Use the CDC as a resource for what to look for, what to do, and who to call.
The news is creating fear and anxiety for your employees around their health and finances. If a person is emotionally stressed, they are more likely to get sick. Make sure you are providing for your employees in this area as well. Resources like access to a mental health counselor and information about financial assistance are things your team may not think about.
You don’t know what you are walking into. Keep a safe distance until this is over and follow CDC rules. If it’s a job that can’t wait, wear gloves, don’t touch your face, and wash your face often. If the customer is sick, don’t be there if possible. Do the best that you can in extenuating circumstances. When you leave that home, take off your clothes and put them directly in the washer before you do or touch anything.
Encourage employees to make time for themselves. Work/life balance can be more unbalanced now. They should set “on” and “off” hours, and encourage them to find balance and go outside. That message coming from the CEO or leader is important.
The CDC page is updated almost daily. Save this page as a favorite and choose one team member to be the person who checks it often. Be prepared for questions your employees might have and have a plan for if/when you have a positive case in your business.
Testing is determined by medical providers only. If they are exposed to a positive confirmed person, and are now experiencing mild fevers, they may not be able to get a test. They are testing severe symptoms only. Still separate them, though, if they are sick whatsoever. If they go home, clean and sanitize their workspace.
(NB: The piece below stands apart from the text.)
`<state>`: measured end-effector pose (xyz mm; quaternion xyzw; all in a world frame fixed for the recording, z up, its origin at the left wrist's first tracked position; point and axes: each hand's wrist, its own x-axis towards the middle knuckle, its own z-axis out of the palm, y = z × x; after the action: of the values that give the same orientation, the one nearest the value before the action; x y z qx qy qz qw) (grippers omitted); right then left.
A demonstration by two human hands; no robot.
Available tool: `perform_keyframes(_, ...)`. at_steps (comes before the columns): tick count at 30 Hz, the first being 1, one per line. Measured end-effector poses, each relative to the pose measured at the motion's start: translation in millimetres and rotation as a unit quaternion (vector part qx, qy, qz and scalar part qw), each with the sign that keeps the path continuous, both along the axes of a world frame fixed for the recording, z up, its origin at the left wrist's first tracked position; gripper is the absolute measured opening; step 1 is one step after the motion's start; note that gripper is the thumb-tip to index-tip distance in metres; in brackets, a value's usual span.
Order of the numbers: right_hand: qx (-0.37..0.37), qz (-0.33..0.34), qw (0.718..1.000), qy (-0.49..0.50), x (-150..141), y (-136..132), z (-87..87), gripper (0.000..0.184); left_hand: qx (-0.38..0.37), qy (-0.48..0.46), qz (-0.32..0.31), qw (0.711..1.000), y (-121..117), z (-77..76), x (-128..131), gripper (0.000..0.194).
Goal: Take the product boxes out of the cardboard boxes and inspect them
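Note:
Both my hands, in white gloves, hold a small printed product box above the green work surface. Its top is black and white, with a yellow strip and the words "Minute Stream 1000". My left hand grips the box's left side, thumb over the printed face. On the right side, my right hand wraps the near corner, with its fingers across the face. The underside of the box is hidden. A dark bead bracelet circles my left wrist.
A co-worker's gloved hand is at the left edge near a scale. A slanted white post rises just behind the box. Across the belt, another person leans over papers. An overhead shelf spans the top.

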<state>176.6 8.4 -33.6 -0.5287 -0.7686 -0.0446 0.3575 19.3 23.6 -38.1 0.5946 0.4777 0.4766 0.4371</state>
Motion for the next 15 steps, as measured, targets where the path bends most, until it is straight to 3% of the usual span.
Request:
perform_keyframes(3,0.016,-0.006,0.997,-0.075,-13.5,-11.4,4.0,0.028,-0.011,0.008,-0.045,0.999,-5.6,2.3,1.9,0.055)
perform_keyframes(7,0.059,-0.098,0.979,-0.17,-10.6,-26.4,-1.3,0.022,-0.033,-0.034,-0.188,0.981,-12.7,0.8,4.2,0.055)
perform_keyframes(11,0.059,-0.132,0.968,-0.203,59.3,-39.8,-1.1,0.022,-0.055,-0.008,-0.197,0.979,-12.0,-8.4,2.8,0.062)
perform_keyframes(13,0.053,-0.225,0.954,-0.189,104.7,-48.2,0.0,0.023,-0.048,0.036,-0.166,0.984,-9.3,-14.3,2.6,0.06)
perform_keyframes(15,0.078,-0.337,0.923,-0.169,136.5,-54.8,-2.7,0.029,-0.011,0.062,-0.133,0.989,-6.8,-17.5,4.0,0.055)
If employees test positive, you do need to notify those who were in contact with them. Depending on your work environment, you may need to close specifically and decontaminate it. OSHA has specific details on how to. In a manufacturing environment, get everyone out of that space and disinfect the entire area. Identify anyone who had DIRECT contact or prolonged contact and quickly notify. Self-quarantine for 14 days. 30 minutes is a prolonged amount of time. Monitor symptoms twice per day and make a record of it. Eliminate all unnecessary travel.
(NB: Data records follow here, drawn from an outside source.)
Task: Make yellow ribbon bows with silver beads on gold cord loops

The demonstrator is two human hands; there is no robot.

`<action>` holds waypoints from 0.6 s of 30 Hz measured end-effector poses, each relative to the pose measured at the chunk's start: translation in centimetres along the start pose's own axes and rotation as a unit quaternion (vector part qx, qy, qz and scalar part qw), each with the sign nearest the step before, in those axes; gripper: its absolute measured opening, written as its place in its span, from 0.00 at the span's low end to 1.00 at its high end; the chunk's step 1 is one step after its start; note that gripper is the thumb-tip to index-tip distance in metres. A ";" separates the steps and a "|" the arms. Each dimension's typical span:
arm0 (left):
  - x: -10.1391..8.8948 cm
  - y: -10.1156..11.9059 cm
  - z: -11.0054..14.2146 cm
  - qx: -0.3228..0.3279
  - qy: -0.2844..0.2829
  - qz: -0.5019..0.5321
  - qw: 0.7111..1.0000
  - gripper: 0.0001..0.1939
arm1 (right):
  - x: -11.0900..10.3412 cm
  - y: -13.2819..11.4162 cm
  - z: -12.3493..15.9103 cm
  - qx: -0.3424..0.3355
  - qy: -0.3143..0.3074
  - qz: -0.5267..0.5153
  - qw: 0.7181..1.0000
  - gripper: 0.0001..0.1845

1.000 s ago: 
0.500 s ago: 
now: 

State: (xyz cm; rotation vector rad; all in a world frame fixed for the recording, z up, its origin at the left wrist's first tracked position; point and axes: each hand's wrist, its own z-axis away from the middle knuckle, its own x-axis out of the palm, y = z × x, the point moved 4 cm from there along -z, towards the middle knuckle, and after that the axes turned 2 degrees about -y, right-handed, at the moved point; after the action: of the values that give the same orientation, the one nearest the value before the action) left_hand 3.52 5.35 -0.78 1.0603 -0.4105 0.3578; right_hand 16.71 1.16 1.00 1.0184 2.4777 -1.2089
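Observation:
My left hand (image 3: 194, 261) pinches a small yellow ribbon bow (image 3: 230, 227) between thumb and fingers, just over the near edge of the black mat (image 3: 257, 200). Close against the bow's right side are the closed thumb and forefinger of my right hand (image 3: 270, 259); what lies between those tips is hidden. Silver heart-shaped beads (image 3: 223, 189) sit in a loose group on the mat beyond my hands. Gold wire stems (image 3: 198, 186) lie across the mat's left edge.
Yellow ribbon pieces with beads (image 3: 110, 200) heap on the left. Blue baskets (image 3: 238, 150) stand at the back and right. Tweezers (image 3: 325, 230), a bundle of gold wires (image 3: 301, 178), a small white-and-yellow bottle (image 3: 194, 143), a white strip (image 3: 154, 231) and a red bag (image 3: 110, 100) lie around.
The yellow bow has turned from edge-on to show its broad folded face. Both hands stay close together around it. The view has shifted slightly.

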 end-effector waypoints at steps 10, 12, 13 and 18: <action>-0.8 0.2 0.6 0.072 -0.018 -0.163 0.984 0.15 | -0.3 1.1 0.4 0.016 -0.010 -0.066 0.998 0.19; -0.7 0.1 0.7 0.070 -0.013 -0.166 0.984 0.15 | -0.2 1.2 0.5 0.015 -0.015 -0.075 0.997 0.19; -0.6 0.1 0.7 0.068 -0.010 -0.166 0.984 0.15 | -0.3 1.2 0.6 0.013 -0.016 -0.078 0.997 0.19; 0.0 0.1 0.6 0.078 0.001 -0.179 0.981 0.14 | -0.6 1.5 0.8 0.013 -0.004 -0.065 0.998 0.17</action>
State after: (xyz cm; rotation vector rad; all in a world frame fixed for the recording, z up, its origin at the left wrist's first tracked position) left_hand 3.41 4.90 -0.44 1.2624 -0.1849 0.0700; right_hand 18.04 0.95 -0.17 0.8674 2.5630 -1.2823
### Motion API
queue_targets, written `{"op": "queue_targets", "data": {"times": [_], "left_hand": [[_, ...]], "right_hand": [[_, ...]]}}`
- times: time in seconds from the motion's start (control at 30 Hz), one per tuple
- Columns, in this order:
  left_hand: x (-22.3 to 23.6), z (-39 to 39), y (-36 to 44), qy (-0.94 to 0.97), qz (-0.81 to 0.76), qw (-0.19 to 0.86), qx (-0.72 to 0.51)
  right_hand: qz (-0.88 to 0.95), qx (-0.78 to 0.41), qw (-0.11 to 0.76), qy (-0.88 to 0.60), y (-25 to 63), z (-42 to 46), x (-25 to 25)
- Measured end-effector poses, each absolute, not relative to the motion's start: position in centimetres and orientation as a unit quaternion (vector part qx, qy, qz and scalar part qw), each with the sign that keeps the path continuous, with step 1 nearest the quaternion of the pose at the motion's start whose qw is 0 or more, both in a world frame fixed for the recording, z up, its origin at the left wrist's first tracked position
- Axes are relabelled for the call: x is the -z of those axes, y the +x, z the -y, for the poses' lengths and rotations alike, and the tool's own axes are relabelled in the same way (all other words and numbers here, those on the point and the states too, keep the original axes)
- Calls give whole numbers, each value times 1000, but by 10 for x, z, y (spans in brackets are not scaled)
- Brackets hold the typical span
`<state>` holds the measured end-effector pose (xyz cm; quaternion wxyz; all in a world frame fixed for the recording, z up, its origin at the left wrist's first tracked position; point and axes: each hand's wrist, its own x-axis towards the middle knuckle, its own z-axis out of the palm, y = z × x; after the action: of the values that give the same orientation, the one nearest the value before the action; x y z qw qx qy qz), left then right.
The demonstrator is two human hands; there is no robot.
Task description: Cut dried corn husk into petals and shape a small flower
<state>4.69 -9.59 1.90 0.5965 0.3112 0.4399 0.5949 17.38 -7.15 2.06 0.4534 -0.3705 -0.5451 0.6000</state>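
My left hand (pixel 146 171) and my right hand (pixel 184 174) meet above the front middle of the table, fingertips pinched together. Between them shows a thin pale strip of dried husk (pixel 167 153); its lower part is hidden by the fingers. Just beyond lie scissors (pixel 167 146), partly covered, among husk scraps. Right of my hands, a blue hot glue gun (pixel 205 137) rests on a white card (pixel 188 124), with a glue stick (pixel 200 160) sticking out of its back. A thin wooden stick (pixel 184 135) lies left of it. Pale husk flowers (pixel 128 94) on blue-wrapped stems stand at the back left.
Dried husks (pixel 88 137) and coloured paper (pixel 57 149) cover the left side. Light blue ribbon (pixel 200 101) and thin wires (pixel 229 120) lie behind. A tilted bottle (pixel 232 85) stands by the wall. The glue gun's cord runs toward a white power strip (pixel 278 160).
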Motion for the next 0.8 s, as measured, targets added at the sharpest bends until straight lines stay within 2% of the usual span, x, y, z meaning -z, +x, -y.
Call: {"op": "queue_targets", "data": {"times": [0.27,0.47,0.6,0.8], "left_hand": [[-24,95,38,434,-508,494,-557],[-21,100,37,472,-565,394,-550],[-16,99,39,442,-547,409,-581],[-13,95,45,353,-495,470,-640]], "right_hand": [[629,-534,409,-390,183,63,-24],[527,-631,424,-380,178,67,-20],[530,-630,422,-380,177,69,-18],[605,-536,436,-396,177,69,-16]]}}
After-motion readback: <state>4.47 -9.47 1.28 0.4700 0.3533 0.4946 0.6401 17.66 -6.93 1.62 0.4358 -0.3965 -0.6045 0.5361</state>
Educate Employees ahead of time and know how to respond. Provide support to all staff – the will be fearful – educate and minimize. We don’t know when we’re sick. If you know you are positive and you’ve come in contact with that person, notify them as soon as possible so they are aware they may be spreading it.
Make the assumption that someone will be infected. Have a plan now and be prepared so you aren’t reacting to it in the moment.
Mental health is important. If you have isolated team members, make sure they are taken care of. If they can’t get out to get groceries or lunch, assign someone who can help. If you aren’t mentally well, it’s hard to
CEOS should be communicating at least once per day to calm the fears of employees. They more you can communicate, the better it is for your team. Be as proactive as possible.
Q: If an employee tests positive, how do we notify customers or vendors?
A: It depends on the business – if you are 1-on-1 sales business, notify the customer. That is harder to do if you own a grocery store. How to communicate if someone has contracted the virus to your team is important. Reach out to your HR manager ahead of time to develop how you will communicate this. Addressing that we will not be placing blame and that you’re a team and family facing this together. Get guidance from an employment attorney on how to best notify people as well. With communicable diseases, you need to be able to share with your team and HIPPA is making specific legislation now about COIVD-19. Stay up-to-date on FMLA as well. Legislation is changing daily at both the state and federal levels.
Q: What about boxes and deliveries?
A: When you open packages and you want to wear gloves, you can. Take items out and then take the box to the trash or recycle immediately. Wipe down contents and wash your hands immediately afterward. If you are washing items from the grocery story, make sure they are completely dry before you put them away.
Q: What does disinfecting actually mean?
A: Check for labels that say ‘kills 99.9% of viruses’ for bleach sprays. If you are DIYing, simple bleach/water mix will work. Check Google for a recipe and don’t make it too strong.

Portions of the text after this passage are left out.